→ **To do**
For the entries that follow, state how many lines include the word "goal", giving the number and nothing else.
*** Raw data Section Begins ***
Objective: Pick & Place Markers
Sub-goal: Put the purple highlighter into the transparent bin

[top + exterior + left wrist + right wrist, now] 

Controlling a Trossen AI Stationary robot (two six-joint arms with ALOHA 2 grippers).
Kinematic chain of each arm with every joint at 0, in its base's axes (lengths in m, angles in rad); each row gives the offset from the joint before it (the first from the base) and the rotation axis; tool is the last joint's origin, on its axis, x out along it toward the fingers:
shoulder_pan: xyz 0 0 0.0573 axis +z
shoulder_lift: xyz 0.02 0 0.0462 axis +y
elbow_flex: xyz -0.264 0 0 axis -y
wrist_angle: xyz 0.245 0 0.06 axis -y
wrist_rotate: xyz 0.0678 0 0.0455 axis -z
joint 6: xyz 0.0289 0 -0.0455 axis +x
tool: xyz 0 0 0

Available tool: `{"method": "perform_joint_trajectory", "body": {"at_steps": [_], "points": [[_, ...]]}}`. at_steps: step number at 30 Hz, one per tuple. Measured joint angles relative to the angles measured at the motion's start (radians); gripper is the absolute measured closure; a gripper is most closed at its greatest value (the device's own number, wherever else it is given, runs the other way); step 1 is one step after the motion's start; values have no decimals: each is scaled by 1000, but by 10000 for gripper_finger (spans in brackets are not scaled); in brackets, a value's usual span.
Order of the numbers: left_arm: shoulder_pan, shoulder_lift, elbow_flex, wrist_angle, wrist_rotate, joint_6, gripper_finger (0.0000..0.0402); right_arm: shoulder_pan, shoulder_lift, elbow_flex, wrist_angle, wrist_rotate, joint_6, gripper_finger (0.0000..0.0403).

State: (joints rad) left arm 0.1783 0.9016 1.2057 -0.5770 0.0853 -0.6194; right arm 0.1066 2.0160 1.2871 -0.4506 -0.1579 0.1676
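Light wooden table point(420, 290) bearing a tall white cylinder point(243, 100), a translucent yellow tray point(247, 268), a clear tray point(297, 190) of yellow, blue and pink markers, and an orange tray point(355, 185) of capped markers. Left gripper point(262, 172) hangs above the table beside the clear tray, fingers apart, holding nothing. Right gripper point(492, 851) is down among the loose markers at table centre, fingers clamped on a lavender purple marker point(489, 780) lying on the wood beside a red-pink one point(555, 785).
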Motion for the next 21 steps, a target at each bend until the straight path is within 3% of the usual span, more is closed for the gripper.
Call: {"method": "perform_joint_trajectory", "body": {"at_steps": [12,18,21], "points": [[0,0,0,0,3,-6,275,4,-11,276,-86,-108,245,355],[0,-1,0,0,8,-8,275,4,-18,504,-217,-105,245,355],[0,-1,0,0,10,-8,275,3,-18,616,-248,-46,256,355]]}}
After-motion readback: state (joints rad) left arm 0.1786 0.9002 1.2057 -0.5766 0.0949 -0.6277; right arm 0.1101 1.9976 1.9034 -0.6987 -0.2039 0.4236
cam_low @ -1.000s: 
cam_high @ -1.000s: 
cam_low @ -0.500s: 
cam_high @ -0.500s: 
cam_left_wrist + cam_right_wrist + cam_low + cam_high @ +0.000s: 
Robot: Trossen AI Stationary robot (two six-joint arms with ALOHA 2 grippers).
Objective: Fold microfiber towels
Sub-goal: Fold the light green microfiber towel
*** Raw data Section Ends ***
→ **Solution to the exercise**
2